Published August 2020 by Professor Jorgen Sandberg
Significance
- Much of the literature on education for the professions conventionally has emphasised knowledge and skills acquisition for subsequent application in situations when they are required. Although knowledge and skills are necessary, disconnecting acquisition from application in this manner does not accord with how professionals learn.
- Skilful practice is premised upon understanding when, how, why, and in what circumstances it is appropriate to utilise specific knowledge and skills in a continually shifting world. Separating acquisition from application leaves unanswered the question of how decontextualised knowledge and skills can be integrated into the particularities of skilful practice, as well as how they contribute to being and becoming professionals.

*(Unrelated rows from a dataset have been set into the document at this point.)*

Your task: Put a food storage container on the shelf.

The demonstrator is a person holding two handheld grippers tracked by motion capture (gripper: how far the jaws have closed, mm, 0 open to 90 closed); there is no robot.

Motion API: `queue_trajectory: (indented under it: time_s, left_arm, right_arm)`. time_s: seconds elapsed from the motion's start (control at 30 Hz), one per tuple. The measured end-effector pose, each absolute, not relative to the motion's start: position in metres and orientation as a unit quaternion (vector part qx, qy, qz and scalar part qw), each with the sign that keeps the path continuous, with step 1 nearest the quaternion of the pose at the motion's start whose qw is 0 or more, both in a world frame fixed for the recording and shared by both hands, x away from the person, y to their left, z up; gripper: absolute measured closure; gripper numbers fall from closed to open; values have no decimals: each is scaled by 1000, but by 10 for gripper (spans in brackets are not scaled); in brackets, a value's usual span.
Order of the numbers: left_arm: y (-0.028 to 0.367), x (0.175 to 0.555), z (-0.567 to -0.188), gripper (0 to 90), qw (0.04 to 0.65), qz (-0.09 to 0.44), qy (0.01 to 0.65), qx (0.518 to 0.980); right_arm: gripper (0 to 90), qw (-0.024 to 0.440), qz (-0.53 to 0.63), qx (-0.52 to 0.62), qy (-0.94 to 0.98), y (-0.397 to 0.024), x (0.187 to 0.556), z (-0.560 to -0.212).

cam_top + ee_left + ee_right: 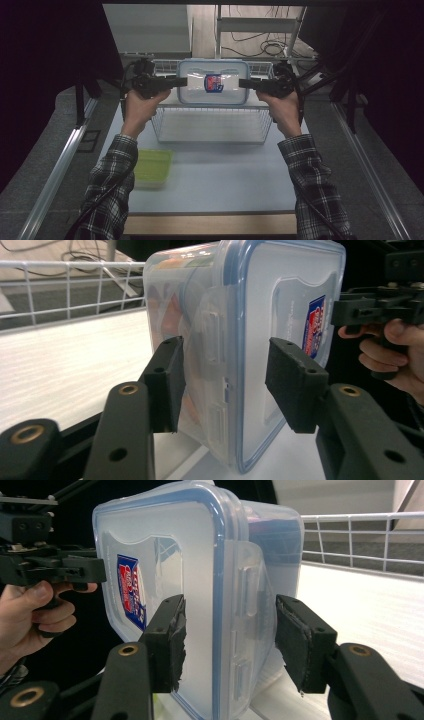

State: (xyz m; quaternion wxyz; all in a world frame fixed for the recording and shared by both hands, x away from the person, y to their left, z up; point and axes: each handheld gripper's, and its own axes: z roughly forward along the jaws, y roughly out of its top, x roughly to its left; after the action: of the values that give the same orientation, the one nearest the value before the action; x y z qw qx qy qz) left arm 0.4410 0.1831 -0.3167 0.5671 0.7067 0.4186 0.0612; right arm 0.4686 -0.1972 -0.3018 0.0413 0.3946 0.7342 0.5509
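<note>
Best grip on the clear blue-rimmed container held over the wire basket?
The short ends, one gripper from each side. The container is tipped so its lid faces the person, leaving both latch flaps out sideways. The left gripper and right gripper each straddle a flap, one pad on the lid, one behind.

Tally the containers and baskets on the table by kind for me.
Clear lidded food container with blue seal: 1
Green-lidded container: 1
White wire basket: 1
Total: 3
</note>
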Motion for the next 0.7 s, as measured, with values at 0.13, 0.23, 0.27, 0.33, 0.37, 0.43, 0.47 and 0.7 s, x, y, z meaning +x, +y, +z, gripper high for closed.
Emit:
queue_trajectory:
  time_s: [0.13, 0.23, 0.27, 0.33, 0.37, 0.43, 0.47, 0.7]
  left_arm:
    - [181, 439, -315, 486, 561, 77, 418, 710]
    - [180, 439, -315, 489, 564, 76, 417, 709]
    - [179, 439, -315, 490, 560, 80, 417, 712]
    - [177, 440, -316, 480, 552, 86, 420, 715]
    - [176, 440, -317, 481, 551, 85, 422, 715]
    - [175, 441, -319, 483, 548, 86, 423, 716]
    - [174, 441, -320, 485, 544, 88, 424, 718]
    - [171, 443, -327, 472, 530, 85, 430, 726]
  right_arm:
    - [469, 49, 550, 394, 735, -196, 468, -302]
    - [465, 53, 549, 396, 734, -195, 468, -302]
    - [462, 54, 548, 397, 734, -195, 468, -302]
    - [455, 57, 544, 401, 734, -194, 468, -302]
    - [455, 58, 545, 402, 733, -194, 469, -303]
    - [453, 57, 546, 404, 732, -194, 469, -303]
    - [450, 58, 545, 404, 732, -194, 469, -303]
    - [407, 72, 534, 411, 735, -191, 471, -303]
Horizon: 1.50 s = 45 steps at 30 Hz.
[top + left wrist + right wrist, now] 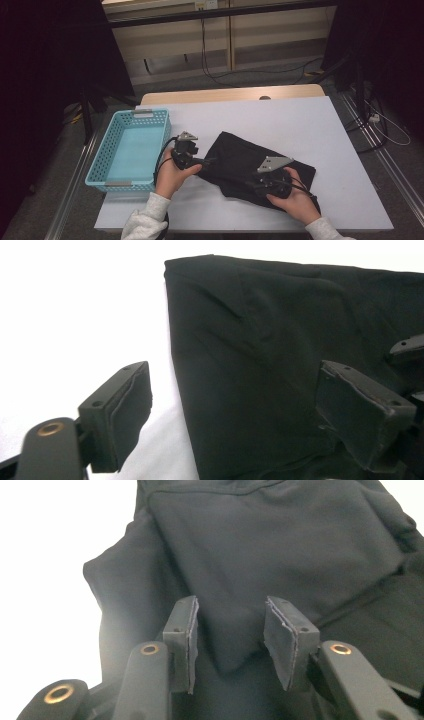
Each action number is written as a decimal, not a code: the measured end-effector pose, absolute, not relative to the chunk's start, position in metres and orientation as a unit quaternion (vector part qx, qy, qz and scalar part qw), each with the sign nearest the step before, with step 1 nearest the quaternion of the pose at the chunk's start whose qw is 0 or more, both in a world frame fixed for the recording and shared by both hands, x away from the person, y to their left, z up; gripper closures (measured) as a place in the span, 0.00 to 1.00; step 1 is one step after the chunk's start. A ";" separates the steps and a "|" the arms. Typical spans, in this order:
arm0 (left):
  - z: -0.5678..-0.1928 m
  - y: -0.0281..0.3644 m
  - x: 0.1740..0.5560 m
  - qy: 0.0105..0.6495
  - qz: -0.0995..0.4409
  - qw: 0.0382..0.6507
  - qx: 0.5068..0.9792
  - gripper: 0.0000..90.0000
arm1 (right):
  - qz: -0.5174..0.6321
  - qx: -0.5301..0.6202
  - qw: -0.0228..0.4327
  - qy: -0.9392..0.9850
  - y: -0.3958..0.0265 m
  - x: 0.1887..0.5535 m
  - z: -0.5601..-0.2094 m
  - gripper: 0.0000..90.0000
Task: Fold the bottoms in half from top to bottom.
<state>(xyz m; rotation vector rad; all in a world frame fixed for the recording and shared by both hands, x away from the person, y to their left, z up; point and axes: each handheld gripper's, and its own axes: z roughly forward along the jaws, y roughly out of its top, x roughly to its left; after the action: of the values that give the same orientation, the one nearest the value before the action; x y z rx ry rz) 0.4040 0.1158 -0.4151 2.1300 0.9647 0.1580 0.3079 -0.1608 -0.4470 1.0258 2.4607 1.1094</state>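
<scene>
1. My left hand-held gripper [206, 161] lies low and level at the left edge of the black cloth [250, 155], pointing right; its jaws stand wide apart, straddling the cloth's edge without pressing it.
2. My right hand-held gripper [250, 184] rests over the cloth's near side, pointing left toward the other; its jaws stand part open with a fold of cloth between them, not pinched.
3. The cloth lies folded on the white surface [300, 125], right of the blue basket [112, 145], its long axis running from far-left to near-right.
</scene>
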 end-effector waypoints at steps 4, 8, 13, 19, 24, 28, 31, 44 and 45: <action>-0.416 0.116 0.404 0.382 0.062 0.388 0.837 0.14 | 0.364 0.344 0.142 0.854 -0.155 0.308 -0.453 0.79; -0.414 0.117 0.403 0.379 0.066 0.390 0.837 0.14 | 0.363 0.342 0.148 0.854 -0.156 0.310 -0.453 0.93; -0.415 0.120 0.404 0.375 0.073 0.385 0.840 0.15 | 0.375 0.347 0.143 0.848 -0.161 0.312 -0.451 0.98; -0.413 0.122 0.403 0.377 0.074 0.389 0.837 0.15 | 0.392 0.347 0.146 0.839 -0.168 0.309 -0.441 0.99; -0.414 0.122 0.403 0.376 0.073 0.388 0.838 0.15 | 0.396 0.350 0.151 0.835 -0.176 0.307 -0.435 0.99; -0.414 0.123 0.403 0.380 0.070 0.388 0.837 0.15 | 0.403 0.353 0.151 0.831 -0.184 0.305 -0.431 0.99; -0.415 0.123 0.403 0.382 0.067 0.387 0.836 0.15 | 0.405 0.355 0.148 0.829 -0.189 0.303 -0.431 0.99; -0.417 0.123 0.404 0.393 0.062 0.381 0.835 0.15 | 0.409 0.356 0.144 0.828 -0.197 0.300 -0.429 0.99; -0.417 0.123 0.404 0.394 0.059 0.380 0.835 0.15 | 0.409 0.356 0.144 0.828 -0.197 0.300 -0.429 0.99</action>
<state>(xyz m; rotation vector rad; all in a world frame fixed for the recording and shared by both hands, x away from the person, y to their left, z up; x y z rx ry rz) 0.4041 0.1233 -0.4174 2.1329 1.0050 0.1510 0.3000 -0.1973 -0.4291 1.0263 2.3860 1.1781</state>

- Previous studies turn attention to learning through the body, contributing to addressing an overemphasis on the ‘mind’ or intellect in learning at the expense of embodied knowing. Importantly, this shift in emphasis brings with it a concern for the situatedness of learning in context, which cannot adequately be accounted for by a disembodied mind or ‘doing’ things. A continuing area of neglect relates to the significance of the body in learning to enter the professions, especially outside teaching and teacher education.
What’s new
- In this study, we explored learning with and through the lived body as final year undergraduate students endeavour to become professionals. We have attempted to do this by empirically exploring various textures of the students’ engagement, such as the ways they relied upon sensory perception and motility in responding to the tasks at hand, as well as ambivalences, ambiguities and emotions they experienced as they were learning.
- Our philosophical-empirical account of what is entailed in learning to embody skilful performance significantly extends, differentiates, and further specifies what is implicated in the notion of ‘learning by doing’ in the broader literature.
- The study demonstrates how learning is grounded in the lived body, as it is through our bodily engagement with world that we learn to appropriate and skilfully perform professional practice
Bottom line
- Learning to become professionals entails not only learning specific knowledge and skills but, equally, learning ways of being professionals, through embodying the practice in question. In other words, it involves learning simultaneously to perform professional practice and ways of being the professional in question.
- Learning to engage in professional practice requires negotiating the tension between the perceiving, moving, feeling body we have and the social, cultural body subject we aspire to be, namely, practitioners skilfully performing professional practice. This negotiation involves ‘losing oneself in the drama’ of practice through employing ‘the body I have’, while also committing the ‘body I am’.
- Learning to become professionals – including learning to ‘do’ the performance and the associated intellectual development – occurs through a continuous dialectic between habitual and expressive layers of the lived body in performing professional practice.